About Artists on Writers


•••



Writers will always find inspiration in the visions of artists, always feeling compelled to tell the stories behind the moments captured in artists’ unforgettable images,




Just as,




Artists will always find inspiration in the words of writers, always feeling compelled to lend visual reality and habitat to the characters described in the scribe’s haunting words.













Critics consider Maya Angelou’s most important writing to be her seven autobiographies, thinly disguised as novels, beginning with
I Know Why the Caged Bird Sings (1969). The depiction of her childhood rape, compounded by institutionalized racism, which serves as the core of her first book, has resulted in the work being regularly banned by schools and libraries, yet praised as a lifesaving resource by rape victims and counselors.






Reading
I Know Why… has become almost a rite of passage for teenaged girls. Her mother’s boyfriend raped her. Maya told her brother about the assault. The rapist was arrested and found guilty. He served his sentence of one day in jail. Justice awaited him upon release. In four days he was killed. Maya’s uncles were suspected. Young Maya’s psyche was gravely affected. She became mute, unable to speak for the next five years, knowing her voice, her words, had the power to kill.












Her respect for “the word” would evolve into her becoming not only a particularly sensitive and acute witness and observer of her life and times, but a writer and poet whose voice has inspired and changed the lives of generations of the oppressed and the rebellious.She would come to be friends with other masters of the written and spoken word who “moved mountains” with their voices:Martin Luther King, Malcolm X, and James Baldwin among others.

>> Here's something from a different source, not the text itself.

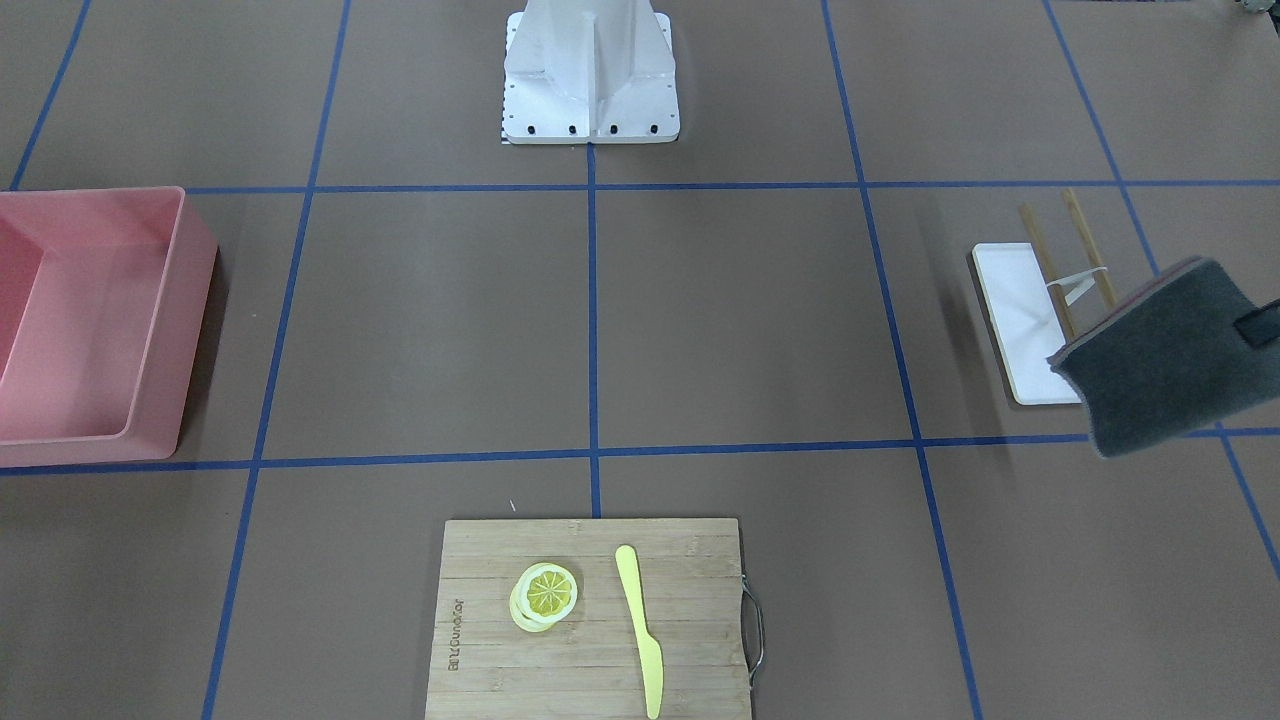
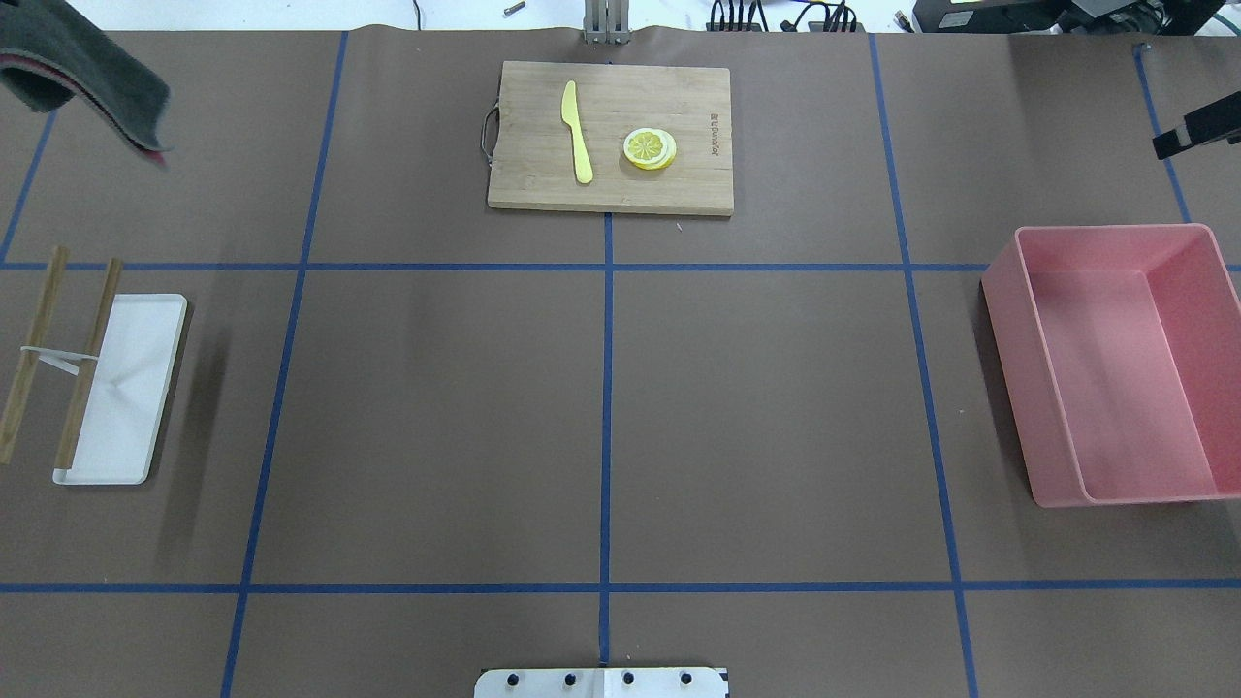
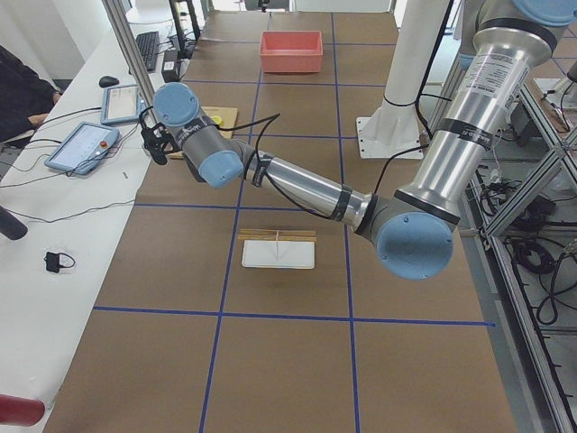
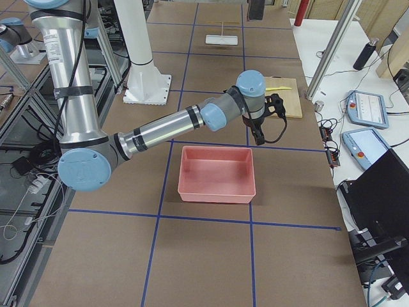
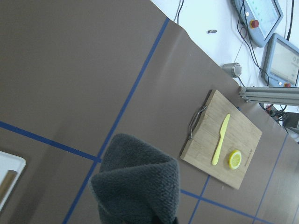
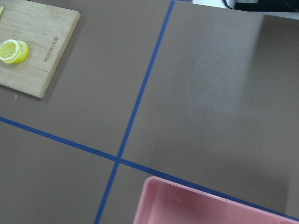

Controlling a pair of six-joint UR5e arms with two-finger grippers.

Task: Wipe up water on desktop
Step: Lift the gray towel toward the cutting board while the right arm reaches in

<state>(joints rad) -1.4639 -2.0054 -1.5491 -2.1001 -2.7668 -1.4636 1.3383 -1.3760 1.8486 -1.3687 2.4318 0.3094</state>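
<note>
The brown desktop [image 2: 436, 417] with its blue tape grid shows no water that I can make out; it also shows in the front view [image 1: 750, 320]. My left gripper [image 1: 1258, 330] is shut on a dark grey cloth [image 1: 1165, 355] and holds it in the air near the white tray. The cloth also shows at the far left of the overhead view [image 2: 82, 68] and fills the bottom of the left wrist view [image 5: 135, 186], hiding the fingers. My right gripper [image 2: 1188, 131] hovers above the table beyond the pink bin; its jaws are not clear.
A bamboo cutting board [image 2: 698, 184] carries a yellow knife [image 2: 578, 131] and lemon slices [image 2: 650, 148]. A pink bin [image 2: 1008, 291] stands on my right. A white tray [image 2: 136, 388] with two wooden sticks [image 2: 89, 359] lies on my left.
</note>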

Maya went on to become a Renaissance woman of the working-class and lower depths of the Black American experience.Her resume reads as if written by Dante, but it’s accented throughout with the arts. Maya Anelou was a prostitute, but also a cast member of Porgy and Bess.She was a fry cook and a trolley-car conductor, but also a nightclub dancer and singer.In later life she became the Northern coordinator for the Southern Christian Leadership Conference, a leading organization in the American civil rights movement, and worked as a reporter doing dangerous duty in strife-riven Egypt and Ghana. She taught as a professor, received major recognition including the Presidential Medal of Freedom, the highest civilian award in the United States, and lectured internationally at colleges, churches and other venues incessantly, mostly about civil and human rights and poetry.It was as if she were making up for her years of being voiceless by never again allowing for even a moment’s silence when she could be continuing her conversation with her “prayer” for life.

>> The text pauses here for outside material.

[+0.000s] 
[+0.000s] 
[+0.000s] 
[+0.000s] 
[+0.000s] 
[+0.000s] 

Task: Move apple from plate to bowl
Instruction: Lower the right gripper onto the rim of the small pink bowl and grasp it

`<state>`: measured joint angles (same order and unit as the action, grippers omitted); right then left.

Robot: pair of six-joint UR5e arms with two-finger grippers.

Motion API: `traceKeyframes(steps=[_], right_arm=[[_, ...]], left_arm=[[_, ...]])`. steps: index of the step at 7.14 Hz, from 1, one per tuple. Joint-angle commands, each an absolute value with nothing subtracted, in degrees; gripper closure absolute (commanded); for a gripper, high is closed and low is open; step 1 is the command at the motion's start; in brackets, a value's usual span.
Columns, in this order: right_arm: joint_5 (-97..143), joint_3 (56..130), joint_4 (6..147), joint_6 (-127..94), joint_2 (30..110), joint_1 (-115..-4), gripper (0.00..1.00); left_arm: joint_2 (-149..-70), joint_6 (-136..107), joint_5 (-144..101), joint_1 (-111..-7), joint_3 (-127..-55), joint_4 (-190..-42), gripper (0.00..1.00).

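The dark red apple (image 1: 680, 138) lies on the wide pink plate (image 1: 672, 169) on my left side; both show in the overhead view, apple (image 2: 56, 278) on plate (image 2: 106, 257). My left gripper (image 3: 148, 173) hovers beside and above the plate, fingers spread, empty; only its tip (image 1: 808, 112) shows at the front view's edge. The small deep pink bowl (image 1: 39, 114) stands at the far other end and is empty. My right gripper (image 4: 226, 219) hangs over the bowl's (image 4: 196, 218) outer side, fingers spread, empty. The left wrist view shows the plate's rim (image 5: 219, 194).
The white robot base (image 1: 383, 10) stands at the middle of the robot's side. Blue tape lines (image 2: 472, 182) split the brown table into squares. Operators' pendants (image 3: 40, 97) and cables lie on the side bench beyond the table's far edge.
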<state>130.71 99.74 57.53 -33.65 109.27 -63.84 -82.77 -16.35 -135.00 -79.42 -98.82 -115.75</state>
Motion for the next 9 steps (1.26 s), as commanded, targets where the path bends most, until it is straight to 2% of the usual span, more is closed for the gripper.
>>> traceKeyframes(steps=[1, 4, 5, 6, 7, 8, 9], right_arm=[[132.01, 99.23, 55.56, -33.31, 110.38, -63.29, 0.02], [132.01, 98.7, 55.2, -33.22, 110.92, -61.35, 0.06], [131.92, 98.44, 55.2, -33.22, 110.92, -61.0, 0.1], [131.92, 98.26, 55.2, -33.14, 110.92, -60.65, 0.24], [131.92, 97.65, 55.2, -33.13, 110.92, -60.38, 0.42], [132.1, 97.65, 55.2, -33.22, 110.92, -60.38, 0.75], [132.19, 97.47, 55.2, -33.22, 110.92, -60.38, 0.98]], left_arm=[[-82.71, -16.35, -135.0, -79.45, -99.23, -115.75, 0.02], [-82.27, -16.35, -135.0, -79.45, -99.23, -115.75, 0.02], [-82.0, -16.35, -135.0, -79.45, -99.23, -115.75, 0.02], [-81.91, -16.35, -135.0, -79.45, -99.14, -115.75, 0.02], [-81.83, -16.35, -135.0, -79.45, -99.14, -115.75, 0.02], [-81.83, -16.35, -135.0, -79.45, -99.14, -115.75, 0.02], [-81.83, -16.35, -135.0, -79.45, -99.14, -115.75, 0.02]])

An author of searing indictments against the injustices suffered by Blacks and the other groups of the American underclass, a firebrand activist during the Sixties, a radical feminist present at the birth of modern feminism, why is it that most Americans know of Maya Angelou only as “the poet” who read a poem at Bill Clinton’s inauguration? The answer would seem to be that in all the things Maya did and in all of the roles she assumed, the label of “poet” has always been the safest choice for polite society. Unlike Europe and throughout the Arab world, in America “poet” means a frail old man in a sweater at the library rasping the lines of what might as well be a dead language. Poets are not dangerous and upsetting in American culture. Poets are safe. To call Maya Angelou simply a “poet” is a missed appreciation on the scope of her art and the power of her revolutionary spirit.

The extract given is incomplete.